Culture, customs and lifestyle

Is the Maldives a dry country (alcohol)?

Alcohol is not available in towns as it's banned in Sunni Muslim culture. However, you can get drinks at most resorts catered for international tourists.

Getting around the things to do

Which of the Maldives islands is best?

All of the Maldives islands are picturesque and idyllic. It really depends on what you are looking for in your holiday experience.

If you’re looking for action, adventure and in particular diving opportunities, then Biyadhoo is the haven for you.

If you’re looking for variety and choices in terms of activities, dining and accommodation, you’ll be wanting to stay on Meeru island.

If you’re hoping for a couples’ retreat that offers privacy and intimacy then opt for Veligandu island.

Which of the Maldives island is best for snorkelling?

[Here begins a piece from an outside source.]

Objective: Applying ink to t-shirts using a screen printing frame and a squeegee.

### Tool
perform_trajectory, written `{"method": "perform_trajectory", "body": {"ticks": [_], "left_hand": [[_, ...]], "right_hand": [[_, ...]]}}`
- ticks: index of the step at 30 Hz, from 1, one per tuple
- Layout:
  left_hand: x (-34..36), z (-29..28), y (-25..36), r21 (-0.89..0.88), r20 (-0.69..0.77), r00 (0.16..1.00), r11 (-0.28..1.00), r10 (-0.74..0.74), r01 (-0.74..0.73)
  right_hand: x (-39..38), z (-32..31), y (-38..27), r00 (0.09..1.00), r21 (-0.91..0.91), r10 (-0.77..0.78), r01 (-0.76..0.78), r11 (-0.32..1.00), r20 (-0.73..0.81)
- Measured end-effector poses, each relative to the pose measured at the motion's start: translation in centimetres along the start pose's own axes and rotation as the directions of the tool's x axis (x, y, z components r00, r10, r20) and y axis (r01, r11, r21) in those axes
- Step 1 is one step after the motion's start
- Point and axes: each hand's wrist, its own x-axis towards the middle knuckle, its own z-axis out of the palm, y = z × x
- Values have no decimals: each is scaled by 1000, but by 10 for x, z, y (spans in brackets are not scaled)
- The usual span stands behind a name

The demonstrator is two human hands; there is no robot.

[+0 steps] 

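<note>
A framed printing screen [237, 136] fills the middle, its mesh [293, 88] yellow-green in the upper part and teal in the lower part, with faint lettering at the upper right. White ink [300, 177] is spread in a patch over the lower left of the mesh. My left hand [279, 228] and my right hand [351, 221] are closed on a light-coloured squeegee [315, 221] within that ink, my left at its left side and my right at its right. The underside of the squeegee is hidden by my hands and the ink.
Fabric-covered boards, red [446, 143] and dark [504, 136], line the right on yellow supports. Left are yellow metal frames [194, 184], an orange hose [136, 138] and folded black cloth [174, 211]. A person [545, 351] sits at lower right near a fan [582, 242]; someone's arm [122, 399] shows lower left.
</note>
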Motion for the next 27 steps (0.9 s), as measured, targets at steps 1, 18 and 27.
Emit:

You can snorkel anywhere in the Maldives, but Biyadhoo probably boasts the best opportunities. The laid-back atmosphere and the breathtaking snorkeling on the house reef are exactly what you’ve been looking for. The dive center also presents great opportunities. It’s multilingual staff offer lots of help and individual attention to beginners. The equipment is well-maintained and they’ll recommend an expansive choice of dives suited to every level from beginner to advanced dives.